While I understand the above posts caution, I indeed was drawn to the kettle bell. Before beginning, I joined a gym. Paying 20.00 a month which supplied kettle bells. I could not afford the benefit of their personal trainers on proper kettle bell form, so I hit the internet. Using the various info found there, plus Utube videos on proper form, proper lbs to start & progress to, I now benefit, injury free, from these wonderful kettle bell workouts. Point is, u don’t have to pay extra $ to learn proper form. Educate yourself, and start light. ALWAYS….stretch prior by mocking the movement sans the bells.

Robert Pingatore
February 20, 2019

I’m happy to read an article from a trusted resource touting the benefits of carrying a kettlebell, and certainly understand the appeal of discussing a perceived trend in the fitness industry, however I feel it’s a disservice to readers to suggest swings in an introductory article.

Yes, the swing is the center of our universe, particularly those of us who employ “hardstyle” kettlebell practice in our pursuit of strength and conditioning.
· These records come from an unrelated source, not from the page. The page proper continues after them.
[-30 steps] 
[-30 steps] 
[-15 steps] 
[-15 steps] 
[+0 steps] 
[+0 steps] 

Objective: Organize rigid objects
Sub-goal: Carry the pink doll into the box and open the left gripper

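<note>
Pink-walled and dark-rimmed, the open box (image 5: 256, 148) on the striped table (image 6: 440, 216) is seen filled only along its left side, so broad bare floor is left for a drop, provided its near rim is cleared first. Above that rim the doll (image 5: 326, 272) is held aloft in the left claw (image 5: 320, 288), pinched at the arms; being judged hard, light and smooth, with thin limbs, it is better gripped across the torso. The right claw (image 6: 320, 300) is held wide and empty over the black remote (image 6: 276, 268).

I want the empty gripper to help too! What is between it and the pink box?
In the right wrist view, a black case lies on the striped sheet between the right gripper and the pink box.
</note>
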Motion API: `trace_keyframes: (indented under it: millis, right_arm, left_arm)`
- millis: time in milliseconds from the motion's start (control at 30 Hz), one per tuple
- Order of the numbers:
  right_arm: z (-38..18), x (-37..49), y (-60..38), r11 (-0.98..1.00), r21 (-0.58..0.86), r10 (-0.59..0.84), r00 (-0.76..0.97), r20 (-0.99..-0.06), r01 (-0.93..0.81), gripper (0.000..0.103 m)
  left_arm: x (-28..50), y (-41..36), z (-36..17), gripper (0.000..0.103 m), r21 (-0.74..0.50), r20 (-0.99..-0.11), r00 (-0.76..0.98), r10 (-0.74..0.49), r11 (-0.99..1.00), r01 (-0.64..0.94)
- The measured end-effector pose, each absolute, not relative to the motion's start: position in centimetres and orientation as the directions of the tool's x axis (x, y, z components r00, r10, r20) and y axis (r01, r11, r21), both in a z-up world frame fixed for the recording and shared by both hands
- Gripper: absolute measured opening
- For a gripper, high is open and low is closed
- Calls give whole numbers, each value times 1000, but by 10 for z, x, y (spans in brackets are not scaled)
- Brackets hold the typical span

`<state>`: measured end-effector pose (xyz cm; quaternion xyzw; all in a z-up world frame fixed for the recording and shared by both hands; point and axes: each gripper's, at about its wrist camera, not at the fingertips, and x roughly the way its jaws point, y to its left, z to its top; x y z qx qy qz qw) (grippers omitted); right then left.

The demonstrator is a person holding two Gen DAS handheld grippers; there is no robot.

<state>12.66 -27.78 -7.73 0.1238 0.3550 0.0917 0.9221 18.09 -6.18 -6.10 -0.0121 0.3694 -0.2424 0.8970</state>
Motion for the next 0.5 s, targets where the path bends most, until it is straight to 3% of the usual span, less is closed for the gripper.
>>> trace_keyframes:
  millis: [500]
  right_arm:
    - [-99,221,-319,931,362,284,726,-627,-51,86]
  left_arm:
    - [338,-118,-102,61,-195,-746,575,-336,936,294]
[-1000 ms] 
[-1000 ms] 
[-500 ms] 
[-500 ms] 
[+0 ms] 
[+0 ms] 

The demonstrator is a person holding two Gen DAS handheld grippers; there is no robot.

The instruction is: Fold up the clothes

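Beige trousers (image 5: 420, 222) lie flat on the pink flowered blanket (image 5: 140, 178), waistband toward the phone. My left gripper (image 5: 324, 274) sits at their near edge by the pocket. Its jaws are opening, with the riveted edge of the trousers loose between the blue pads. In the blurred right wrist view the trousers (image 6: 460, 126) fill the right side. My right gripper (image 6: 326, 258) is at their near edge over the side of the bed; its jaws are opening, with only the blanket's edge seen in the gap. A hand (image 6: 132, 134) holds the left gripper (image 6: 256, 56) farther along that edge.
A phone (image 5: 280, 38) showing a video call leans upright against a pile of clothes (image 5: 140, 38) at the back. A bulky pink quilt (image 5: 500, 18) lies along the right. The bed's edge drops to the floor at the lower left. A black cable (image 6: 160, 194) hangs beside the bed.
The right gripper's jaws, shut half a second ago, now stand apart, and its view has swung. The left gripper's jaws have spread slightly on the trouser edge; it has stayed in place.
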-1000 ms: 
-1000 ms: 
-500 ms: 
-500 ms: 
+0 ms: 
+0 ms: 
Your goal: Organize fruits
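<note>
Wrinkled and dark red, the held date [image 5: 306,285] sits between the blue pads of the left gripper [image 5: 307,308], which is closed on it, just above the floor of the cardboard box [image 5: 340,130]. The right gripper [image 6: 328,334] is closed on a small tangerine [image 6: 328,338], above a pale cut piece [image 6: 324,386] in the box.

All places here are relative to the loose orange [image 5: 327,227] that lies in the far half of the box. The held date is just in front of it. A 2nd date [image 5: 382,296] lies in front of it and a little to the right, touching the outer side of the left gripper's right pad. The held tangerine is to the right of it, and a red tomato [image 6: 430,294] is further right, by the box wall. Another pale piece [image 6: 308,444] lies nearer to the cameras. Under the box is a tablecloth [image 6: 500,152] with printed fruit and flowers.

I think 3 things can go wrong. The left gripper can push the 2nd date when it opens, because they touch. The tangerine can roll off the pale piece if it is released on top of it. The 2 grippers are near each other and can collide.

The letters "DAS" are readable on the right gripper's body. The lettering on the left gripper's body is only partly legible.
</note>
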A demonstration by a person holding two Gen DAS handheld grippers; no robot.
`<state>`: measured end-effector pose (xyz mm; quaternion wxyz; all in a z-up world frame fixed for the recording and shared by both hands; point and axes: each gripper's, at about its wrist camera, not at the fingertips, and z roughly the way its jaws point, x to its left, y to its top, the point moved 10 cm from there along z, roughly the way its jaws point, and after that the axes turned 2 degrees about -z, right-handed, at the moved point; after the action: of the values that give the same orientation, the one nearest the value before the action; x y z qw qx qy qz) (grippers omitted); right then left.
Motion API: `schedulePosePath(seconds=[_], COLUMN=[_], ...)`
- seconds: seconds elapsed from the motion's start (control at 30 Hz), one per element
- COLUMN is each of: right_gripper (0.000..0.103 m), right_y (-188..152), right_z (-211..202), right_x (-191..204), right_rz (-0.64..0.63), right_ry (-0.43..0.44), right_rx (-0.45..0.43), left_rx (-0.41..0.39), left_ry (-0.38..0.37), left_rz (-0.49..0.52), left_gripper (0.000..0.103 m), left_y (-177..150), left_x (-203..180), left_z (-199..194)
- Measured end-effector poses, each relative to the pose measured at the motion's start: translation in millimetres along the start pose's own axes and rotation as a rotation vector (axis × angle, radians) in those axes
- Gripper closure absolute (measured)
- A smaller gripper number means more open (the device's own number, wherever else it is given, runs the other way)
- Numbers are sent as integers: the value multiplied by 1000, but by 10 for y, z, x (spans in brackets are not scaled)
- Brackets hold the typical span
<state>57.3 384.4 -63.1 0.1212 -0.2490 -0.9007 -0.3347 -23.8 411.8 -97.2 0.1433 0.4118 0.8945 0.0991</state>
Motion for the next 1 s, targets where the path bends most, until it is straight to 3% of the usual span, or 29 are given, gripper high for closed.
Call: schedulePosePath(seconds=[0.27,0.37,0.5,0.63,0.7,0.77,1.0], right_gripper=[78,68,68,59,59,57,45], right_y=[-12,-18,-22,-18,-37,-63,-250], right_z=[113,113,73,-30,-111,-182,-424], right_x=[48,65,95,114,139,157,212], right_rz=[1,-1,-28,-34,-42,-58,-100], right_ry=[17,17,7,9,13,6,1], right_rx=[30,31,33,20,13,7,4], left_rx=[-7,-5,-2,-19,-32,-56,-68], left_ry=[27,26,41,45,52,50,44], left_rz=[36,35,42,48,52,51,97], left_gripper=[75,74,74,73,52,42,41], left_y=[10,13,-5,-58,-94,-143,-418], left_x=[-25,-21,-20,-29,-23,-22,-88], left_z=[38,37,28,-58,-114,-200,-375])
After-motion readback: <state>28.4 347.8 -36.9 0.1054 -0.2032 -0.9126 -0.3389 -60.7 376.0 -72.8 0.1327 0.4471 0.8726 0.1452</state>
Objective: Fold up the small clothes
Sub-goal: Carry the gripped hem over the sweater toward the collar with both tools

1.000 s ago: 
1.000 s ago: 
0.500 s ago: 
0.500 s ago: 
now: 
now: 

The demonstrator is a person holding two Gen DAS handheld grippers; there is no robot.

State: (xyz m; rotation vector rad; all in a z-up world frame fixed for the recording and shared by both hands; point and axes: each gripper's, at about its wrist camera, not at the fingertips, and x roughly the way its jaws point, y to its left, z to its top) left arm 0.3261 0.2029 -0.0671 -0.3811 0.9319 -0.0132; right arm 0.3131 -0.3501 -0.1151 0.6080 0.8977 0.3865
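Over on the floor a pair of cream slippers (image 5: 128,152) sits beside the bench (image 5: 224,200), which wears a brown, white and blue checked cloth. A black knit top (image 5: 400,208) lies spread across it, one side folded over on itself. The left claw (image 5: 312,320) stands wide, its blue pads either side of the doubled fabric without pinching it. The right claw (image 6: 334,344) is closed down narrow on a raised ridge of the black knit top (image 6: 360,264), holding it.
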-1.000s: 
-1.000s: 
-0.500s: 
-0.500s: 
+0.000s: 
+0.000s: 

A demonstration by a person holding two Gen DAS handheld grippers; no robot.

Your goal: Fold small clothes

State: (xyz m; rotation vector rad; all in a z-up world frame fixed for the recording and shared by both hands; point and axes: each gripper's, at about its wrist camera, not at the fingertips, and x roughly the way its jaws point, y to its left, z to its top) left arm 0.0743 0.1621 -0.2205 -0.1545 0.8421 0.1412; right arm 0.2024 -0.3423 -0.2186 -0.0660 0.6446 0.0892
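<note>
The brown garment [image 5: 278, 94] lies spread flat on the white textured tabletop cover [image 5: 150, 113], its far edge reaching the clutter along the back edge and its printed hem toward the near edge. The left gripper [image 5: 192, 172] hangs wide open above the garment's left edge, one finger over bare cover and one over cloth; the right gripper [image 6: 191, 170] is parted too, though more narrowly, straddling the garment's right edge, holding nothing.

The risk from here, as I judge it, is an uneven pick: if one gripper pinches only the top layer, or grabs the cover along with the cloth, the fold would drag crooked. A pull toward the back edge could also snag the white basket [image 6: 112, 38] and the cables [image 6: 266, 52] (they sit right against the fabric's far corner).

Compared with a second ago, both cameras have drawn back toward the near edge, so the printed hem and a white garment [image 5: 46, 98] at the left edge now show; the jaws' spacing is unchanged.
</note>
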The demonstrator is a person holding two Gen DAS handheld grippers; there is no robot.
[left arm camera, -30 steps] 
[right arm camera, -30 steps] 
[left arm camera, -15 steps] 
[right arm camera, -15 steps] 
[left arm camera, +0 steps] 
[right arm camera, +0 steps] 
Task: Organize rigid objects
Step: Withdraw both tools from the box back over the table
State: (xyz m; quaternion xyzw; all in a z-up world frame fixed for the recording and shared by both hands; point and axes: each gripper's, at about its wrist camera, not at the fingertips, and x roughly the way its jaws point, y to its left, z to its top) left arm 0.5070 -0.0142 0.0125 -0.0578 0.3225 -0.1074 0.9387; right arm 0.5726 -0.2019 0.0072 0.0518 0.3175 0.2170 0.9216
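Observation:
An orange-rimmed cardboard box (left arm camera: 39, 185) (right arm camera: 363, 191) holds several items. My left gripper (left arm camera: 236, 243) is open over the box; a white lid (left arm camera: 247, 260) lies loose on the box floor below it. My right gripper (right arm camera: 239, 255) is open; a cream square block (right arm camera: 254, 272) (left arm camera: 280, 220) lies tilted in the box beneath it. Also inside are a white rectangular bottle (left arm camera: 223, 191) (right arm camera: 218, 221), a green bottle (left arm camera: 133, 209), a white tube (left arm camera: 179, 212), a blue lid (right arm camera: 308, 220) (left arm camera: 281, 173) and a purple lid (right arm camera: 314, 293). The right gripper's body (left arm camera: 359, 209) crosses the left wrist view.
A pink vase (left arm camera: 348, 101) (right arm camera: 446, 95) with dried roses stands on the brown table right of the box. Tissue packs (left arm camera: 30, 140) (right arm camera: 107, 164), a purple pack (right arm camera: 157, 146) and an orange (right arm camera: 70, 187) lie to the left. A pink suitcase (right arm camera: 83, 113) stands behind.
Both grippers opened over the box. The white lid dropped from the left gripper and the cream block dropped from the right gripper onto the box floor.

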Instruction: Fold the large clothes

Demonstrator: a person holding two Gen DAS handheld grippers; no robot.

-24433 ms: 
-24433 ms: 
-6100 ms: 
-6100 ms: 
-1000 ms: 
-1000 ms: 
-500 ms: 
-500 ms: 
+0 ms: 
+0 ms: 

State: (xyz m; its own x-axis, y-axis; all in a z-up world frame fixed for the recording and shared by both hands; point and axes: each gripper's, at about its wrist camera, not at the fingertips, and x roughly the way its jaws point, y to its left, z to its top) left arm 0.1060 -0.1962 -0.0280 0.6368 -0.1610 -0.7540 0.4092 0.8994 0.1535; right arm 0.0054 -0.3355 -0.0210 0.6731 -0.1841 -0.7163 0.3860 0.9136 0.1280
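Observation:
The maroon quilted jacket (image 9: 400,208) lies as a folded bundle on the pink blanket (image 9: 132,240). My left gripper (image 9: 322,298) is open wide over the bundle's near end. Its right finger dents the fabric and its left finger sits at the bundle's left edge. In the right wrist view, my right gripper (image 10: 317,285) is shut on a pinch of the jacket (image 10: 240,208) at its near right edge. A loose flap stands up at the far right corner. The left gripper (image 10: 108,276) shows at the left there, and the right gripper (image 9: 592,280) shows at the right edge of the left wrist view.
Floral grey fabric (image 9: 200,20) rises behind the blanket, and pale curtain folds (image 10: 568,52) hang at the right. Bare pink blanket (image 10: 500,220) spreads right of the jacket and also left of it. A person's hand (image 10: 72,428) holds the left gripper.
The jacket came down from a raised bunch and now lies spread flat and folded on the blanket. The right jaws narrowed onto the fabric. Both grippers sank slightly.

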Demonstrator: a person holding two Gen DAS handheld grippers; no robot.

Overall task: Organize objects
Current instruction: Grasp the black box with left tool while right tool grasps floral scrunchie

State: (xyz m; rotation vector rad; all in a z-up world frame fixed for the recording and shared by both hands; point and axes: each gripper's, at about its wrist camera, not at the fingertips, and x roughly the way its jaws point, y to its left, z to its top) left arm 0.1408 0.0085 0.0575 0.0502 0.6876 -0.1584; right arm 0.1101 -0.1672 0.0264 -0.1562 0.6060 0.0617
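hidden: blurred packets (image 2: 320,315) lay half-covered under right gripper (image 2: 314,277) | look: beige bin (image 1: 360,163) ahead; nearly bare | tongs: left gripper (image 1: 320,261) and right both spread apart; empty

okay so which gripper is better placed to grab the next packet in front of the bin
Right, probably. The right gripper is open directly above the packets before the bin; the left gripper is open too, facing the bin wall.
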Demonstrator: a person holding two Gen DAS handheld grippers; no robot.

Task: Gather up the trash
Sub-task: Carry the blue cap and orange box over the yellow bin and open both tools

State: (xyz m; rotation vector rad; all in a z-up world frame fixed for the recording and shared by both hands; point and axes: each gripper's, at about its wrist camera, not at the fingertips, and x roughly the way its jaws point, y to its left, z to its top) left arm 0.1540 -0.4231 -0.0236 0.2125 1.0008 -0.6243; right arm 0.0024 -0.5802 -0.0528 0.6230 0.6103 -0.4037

But, as coaches, we demand proper form from our clients/students/pupils. And that proper form requires personal attention and diligent coaching from someone with experience and expertise in coaching the swing. The best fitness trainer in the world remains a neophyte on the movement (regardless of how many internet videos viewed) if he or she hasn’t had 1:1 coaching in the swing.

Instead, a far safer recommendation and more effective exercise for the novice girevik/girevichka (kettlebell user) is the goblet squat, introduced by industry thought-leader Dan John. It’s self-correcting and challenging, yet approachable.

Please, stop recommending swings.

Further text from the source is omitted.